SPACE WALK

Dive into Belize’s Blue Hole for the Thrill of a Lifetime

Published in Caribbean Travel & Life:  May-June 1993

If outer space is the last frontier, Belize’s Blue Hole is an earthbound training ground for future intergalactic pioneers and adventurers.  Since space-age travel hasn’t reached this part of the planet yet…and Scotty probably won’t beam you out there…just getting to such a hard-to-reach natural phenomenon is almost as adventurous as diving into it.

After two weeks of land-roving Belize’s inland jungles, I headed offshore for the world’s second longest barrier reef and its spectacular coral jungles.  By that time, I could have used the cushy-comfy, spoil-me-rotten resorts of Ambergris Caye, an island 35 miles from the mainland that Belizean Minister of Tourism and the Environment, Glenn Godfrey, called the most overdeveloped area of the country.  When I hit the streets of San Pedro, I knew this fishing village wasn’t exactly Robin Leach-land – what I consider developed, and what Minister Godfrey considers developed are as extreme as boot camp and Hilton Head.  Ambergris Caye wasn’t even the Key West of 100 years ago.

No problem, though.  Like the rest of this Central American country just south of the Yucatan border, the caye was friendly and unpretentious…and the jumping off point for my real adventure – an overnight excursion to Belize’s Blue Hole, an almost circular sinkhole with depths of more than 400 feet – still another 50 or so miles out there somewhere in the salty, sapphire blue waters.  Two days of scuba diving, and one glorious night at sea, would smooth out the body kinks as nicely as a hot iron on a silk shirt.  Only, it seems Belize’s image of rough ’n rugged is shot through and through:  The 40-knot winds accompanying our 5 a.m. departure triggered seas that pounded the boat with the gusto of the Chinese Olympic team on a Ping-Pong ball.  The three men I had just met on Ambergris Caye who chartered this retrofitted shrimp boat with me agreed:  Belize’s potholed highways were Cosmo-complexion smooth by comparison.

But once inside the protected water of the coral reef atolls (a circular coral reef surrounding a lagoon), the swells were manageable, the diving pristine.  An afternoon dive into Glover’s Reef atoll was only upstaged by a wall dive at Lighthouse Reef atoll that evening:  untouched flora and fauna, schools of giant tarpon in the evening shadows.  If the plunge into the Blue Hole the next day even matched the surrealism of hanging suspended over a wall of coral that faded imperceptibly into a bottomless blue fluid – well, the 50-mile, open-ocean crossing would be worth it.  Of course, the night in a dewy-damp sleeping bag – on the top bunk of a shrimp boat bobbing in the wind – was another matter, entirely.

Dawn whistled in with red-footed booby bird wake-up calls from Half Moon Caye, a national sanctuary for this endangered species on one of the islands of the Lighthouse Reef atoll where we overnighted.  Unlike the Pacific Ocean, which is chock-full of atolls, there are only four of these circular coral reefs in the Atlantic Ocean.  Three of them are located in Belizean waters, and the uniqueness of the Lighthouse Reef atoll is that it is also a blue hole (name comes from the dark blue color of the deep water surrounded by the lighter blue of the shallower water). 
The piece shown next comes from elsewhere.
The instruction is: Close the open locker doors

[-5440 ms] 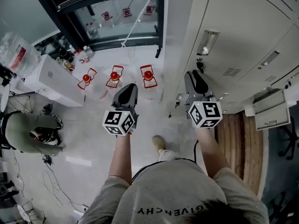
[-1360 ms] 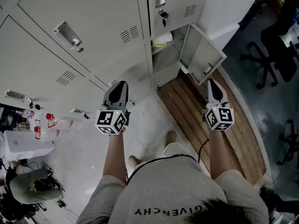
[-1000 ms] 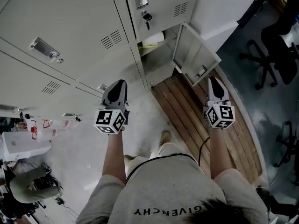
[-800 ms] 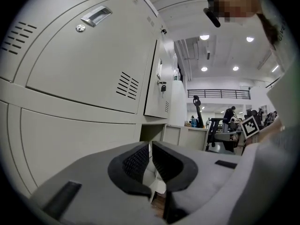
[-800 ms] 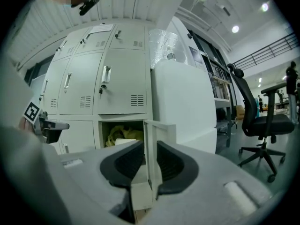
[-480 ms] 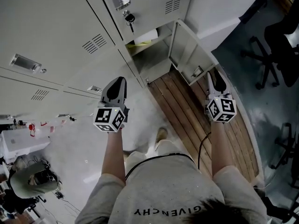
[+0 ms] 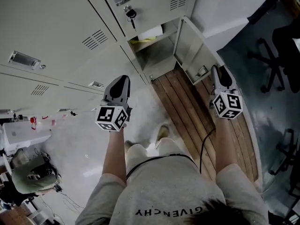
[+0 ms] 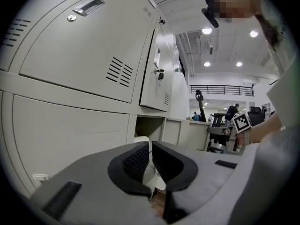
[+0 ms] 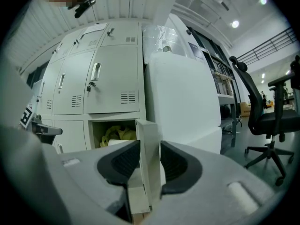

When Jacques Cousteau and his team of expert divers explored this particular blue hole in the 1970s, there was speculation that it was connected by subterranean chambers to Belize’s inland blue hole in the Maya Mountains, some 150 miles away.  However, the source of the fresh-water flow into the atoll has not been confirmed.  Nor has its depth.  More recently, marine biologists studying water quality on Belize’s more than 200-mile long coral reef have also explored the Blue Hole, and they have identified new life forms at the deeper levels where salt water and fresh water mix.  Hundreds of blue holes that mesh salt water at some point with fresh water permeate the Atlantic, in particular, the Bahamas.  But Belize’s Blue Hole stands apart from all others:  In 1991, Outside magazine ranked it among the five “must-do” dives in the world.

By 9 a.m. we were snorkeling to the interior edge of the coral ring, positioning ourselves for the dive into the Blue Hole.  The nanosecond we released the air from our buoyancy control devices, and drifted slowly into the black abyss, I knew this dive was a once-in-a-lifetime experience.  As always, the free fall though liquid space was a thrill akin to skydiving.  Weightless.  Ungrounded.  Tactile free.  But this fourth dimension took an even more bizarre twist as we arrested our descent at 140 feet:  We were in a cave where light diminished with each foot we dropped, where massive stalactites disappeared into inky nothingness.  I saw no fish, no sharks, no plants.  No underwater life as usual.

Down in this deep, dark void I realized Belize’s Blue Hole is a misnomer:  It’s really a black hole…and this was the closest I would ever get to a walk in outer space.